Treatment with vitamin B12
A recent study found that Vitamin B12 can effectively treat tinnitus. Researchers at Era Lucknow Medical College found that high doses of this vitamin, also known as cobalamin, had beneficial effects in a small group of patients with tinnitus. Although the B12 is not naturally produced by the body, it must be obtained from food. In addition to its role in nerve cell function, Vitamin B12 can improve energy, memory, and even prevent heart disease.
Vitamin B12 is used to treat tinnitus in two ways. In one way, vitamin B12 is taken intramuscularly, and the other is administered via capsules. Vitamin B12 is commonly deficient in people with tinnitus, and taking it may help improve symptoms. However, Vitamin B12 is not regulated by the Food and Drug Administration and may have unintended effects.
In addition to its role in the body, Vitamin B12 is associated with a low level of vitamin B. This is because a vitamin deficiency causes tinnitus. Supplemental therapy of vitamin B12 can help treat patients with tinnitus. Meat, dairy products, and fortified soy products contain vitamin B12. It is also necessary to regularly clean your ears. If you do not, you'll develop ear wax, which will exacerbate the tinnitus symptoms.

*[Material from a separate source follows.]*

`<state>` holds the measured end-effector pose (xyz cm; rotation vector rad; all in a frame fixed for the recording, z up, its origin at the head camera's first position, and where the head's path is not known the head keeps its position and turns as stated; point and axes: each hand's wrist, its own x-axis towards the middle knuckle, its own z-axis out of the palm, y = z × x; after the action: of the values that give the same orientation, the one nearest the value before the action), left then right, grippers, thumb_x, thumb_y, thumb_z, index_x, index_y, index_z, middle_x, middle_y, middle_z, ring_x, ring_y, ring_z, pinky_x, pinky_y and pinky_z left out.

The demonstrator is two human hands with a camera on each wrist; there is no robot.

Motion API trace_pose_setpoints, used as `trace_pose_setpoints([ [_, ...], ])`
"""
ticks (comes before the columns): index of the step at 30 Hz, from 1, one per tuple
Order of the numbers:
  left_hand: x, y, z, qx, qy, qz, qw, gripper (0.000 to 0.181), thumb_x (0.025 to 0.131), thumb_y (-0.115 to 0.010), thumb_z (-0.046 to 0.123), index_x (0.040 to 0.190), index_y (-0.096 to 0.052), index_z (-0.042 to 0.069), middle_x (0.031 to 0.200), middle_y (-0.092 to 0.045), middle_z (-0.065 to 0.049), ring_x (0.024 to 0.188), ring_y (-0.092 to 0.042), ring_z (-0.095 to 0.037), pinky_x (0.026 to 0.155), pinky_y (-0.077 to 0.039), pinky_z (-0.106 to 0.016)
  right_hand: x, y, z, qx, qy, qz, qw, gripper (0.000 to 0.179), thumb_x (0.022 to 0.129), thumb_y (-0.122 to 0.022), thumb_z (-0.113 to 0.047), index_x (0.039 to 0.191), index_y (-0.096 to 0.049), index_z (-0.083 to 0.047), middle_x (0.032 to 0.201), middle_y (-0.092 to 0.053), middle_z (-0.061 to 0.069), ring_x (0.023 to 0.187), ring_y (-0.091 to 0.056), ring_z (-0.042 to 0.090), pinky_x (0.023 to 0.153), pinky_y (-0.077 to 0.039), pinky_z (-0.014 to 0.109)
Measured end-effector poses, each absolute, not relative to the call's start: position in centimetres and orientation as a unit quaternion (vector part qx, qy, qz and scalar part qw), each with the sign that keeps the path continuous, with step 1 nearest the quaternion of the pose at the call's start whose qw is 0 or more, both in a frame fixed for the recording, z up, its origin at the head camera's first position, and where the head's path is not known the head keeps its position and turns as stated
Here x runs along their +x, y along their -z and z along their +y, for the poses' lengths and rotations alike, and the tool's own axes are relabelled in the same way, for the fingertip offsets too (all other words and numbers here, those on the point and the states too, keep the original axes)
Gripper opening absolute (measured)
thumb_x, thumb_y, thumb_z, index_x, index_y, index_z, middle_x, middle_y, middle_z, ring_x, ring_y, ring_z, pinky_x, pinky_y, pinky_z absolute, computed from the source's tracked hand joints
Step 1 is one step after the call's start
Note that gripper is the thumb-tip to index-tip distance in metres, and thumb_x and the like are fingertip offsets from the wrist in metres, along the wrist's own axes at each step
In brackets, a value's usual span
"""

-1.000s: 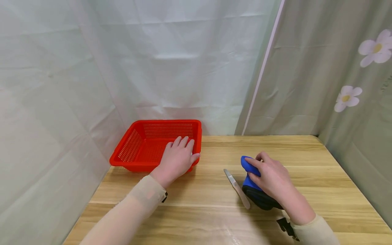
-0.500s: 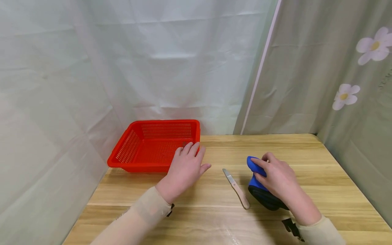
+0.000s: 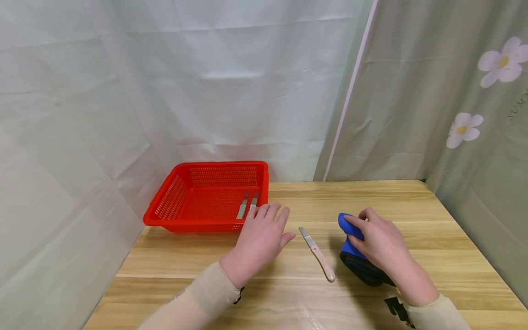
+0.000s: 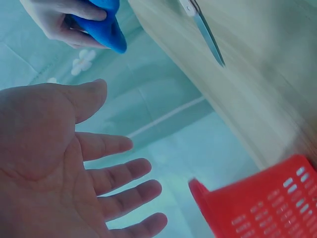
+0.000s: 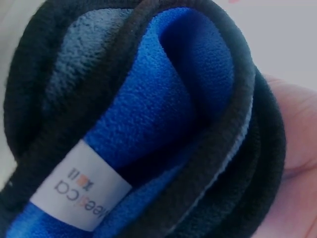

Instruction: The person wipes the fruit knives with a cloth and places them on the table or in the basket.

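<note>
My left hand (image 3: 261,238) is held with its fingers spread, just in front of the right end of a red plastic basket (image 3: 189,225). In the left wrist view its palm faces the camera and holds nothing. My right hand (image 3: 381,240) grips a folded blue cloth (image 3: 352,225) with black edging, its thumb and fingers pinching the top fold. The right wrist view is filled by this cloth, with a white label (image 5: 80,186) on it. Between the hands a knife (image 3: 317,254) with a pale pink handle lies on the wooden table, blade pointing away.
Inside the basket at its right end lie two knives (image 3: 242,205), their lower parts partly hidden by the basket wall and my left hand. A white curtain (image 3: 231,91) hangs behind the table (image 3: 280,302), and a beige flowered one (image 3: 412,114) borders the right.
My left hand has drawn back from over the basket toward the right, baring the two knives in it. The right hand has shifted slightly right with the cloth.
</note>
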<state>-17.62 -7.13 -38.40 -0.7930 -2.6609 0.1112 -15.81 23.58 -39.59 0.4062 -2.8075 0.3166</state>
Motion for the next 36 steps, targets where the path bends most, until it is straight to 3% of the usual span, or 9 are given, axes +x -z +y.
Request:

Zinc supplements have shown promise in some cases. However, research has been inconsistent and small, so these supplements have not been studied for long periods of time. In addition, the amount of magnesium you need daily is low compared to the recommended dosage for adults. To get sufficient levels of magnesium, you should eat foods high in magnesium. Foods rich in magnesium include spinach, squash, pumpkin seeds, flaxseeds, and quinoa.
Another form of vitamin B-12 for tinnitus is a shot. This form of vitamin B12 can be absorbed better when dissolved under the tongue, or taken by injection. It is also available in Canada in methlycobalamin, which is more easily absorbed by the body than any other form. Therefore, it is important to understand the mechanism of Vitamin B12 deficiency to ensure that the vitamin is suitable for the patient with tinnitus.